Editing safety. Stop the server fully before editing WorldSettings (or any other WorldDescription.json or ServerDescription.json field). The server creates the file on first boot and rewrites several values during shutdown, so an edit applied while the process is running will either be discarded on the next save or, in worse cases, corrupt the world state. Back the world folder up before any custom-difficulty experiment so a bad combination can be rolled back without re-running migration steps.
Difficulty as a separate axis from the multipliers. CombatDifficulty controls boss aggression and general enemy aggression independently of the numeric multipliers. Setting Mob and Ship multipliers low while leaving CombatDifficulty on Hard produces noticeably different play feel from doing the inverse: the first scenario keeps fights short but punishing, while the second drags out fights against more cautious enemies. Most groups treat CombatDifficulty as the "feel" knob and the multipliers as the "scale" knobs.
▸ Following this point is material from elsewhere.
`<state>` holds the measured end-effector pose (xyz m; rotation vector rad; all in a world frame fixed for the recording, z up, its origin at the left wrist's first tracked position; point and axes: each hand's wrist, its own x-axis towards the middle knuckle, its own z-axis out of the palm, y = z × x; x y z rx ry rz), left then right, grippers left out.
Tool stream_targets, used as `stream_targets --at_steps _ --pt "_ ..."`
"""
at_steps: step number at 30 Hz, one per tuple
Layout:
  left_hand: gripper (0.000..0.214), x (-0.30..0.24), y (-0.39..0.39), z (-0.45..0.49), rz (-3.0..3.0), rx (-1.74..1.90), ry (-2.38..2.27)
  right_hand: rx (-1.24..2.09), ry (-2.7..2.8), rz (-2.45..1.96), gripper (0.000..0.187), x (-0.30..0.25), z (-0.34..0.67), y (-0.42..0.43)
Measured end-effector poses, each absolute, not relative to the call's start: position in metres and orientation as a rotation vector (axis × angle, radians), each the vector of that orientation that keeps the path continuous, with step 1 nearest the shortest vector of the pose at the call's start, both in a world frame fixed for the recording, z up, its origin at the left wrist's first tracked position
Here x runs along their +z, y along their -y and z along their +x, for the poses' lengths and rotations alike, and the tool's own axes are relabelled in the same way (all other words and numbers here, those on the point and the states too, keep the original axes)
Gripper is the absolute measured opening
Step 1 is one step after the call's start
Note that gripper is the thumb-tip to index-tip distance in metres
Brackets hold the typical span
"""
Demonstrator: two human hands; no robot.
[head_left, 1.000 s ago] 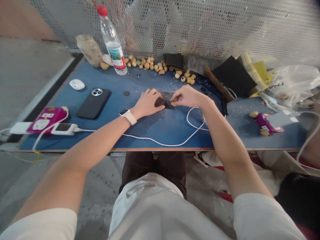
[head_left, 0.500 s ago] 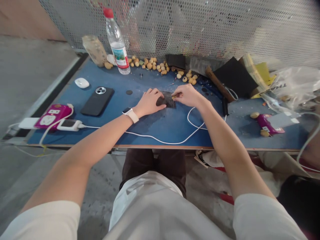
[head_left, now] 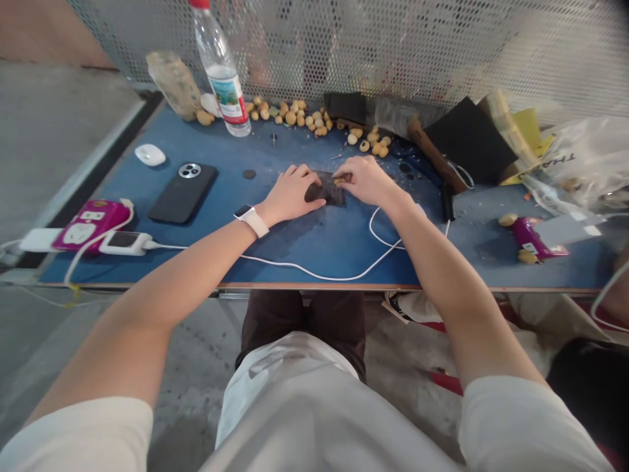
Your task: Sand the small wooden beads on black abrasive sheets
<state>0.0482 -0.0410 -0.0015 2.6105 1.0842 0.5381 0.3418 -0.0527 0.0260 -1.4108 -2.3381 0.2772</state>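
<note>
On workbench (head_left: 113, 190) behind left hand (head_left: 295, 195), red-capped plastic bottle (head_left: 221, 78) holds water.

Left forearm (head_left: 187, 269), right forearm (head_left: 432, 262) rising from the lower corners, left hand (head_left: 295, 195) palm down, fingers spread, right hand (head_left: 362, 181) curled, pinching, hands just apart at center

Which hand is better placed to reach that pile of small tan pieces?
Probably the right hand: it sits closer to the pile, while the left hand is pressing on the dark sheet.
</note>
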Motion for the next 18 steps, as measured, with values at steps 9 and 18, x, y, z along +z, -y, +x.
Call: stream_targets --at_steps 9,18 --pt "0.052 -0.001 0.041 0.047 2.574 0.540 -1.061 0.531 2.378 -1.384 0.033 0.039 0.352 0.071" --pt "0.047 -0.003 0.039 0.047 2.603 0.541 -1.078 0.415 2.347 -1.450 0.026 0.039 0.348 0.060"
Renting a Server From a Hosting Provider
Self-hosting is not the only option. Several commercial game-server providers rent Windrose dedicated servers as a monthly service, which trades a recurring cost for managed uptime, automatic backups, and a control panel instead of hand-edited JSON files. Renting is the fastest path to a persistent world for friend groups who do not want to keep a home PC running, but the same Early Access quirks still apply, and a provider advertised slot count should never be treated as a higher official limit than the up-to-8 cap on the store page or the four-player smooth-performance recommendation in the official guide.
Factors to Consider
Location: Server geographical location affects latency. Pick a region close to where most of your group plays.
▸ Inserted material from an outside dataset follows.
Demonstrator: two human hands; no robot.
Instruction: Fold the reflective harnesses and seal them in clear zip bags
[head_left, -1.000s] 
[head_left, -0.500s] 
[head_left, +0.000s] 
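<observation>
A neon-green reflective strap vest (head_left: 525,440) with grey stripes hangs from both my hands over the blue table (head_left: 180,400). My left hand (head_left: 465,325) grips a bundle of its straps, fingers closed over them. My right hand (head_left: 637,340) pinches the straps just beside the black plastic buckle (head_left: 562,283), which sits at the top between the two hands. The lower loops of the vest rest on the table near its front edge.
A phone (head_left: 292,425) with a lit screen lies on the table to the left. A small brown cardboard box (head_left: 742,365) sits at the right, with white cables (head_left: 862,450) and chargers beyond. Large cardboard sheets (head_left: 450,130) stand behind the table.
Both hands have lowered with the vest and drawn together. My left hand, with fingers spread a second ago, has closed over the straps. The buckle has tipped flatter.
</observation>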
Scalability: As a group grows it may need more player slots or resources. Confirm the provider lets you upgrade without rebuilding the world.
Support: Responsive support matters most for anyone new to server management, especially during the patch-heavy Early Access window.
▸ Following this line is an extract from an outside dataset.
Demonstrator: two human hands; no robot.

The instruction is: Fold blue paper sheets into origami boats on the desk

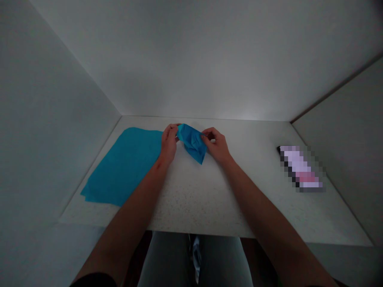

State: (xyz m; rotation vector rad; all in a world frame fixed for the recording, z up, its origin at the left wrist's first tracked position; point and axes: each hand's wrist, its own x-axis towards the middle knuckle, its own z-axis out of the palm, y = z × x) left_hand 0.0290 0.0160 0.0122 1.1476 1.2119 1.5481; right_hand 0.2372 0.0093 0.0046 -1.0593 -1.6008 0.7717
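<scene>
A creased piece of blue paper (193,140), partly folded and crumpled, is held up between my two hands just over the white speckled tabletop (197,199). My left hand (170,142) pinches its left upper edge. On the other side, my right hand (217,144) has its thumb and fingers closed on the right edge. One pointed corner of the paper hangs down toward me. Beside my left hand and forearm lie flat blue sheets (125,165), apparently stacked, with uneven edges; my left forearm covers part of their right side.
A phone-like object (301,167), blurred into blocks, lies at the right of the tabletop. White walls (206,59) enclose the table at the back and on both sides. The table's front edge runs just above my legs (194,259).
</scene>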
Price: Providers usually bill per player slot per month. The cheapest plan is not always the most stable; balance cost against performance and uptime.
Backup and security: Regular automated backups and solid account security protect world data. A provider that snapshots the world before each patch saves a lot of grief after a bad update.
Providers that rent Windrose servers include vendors such as Nitrado, among others. Prices and supported regions change frequently, so confirm the current player-slot pricing and the nearest server region directly with the provider before committing. Whichever route you take, the authoritative setup and troubleshooting information still comes from Kraken Express rather than from any host control panel.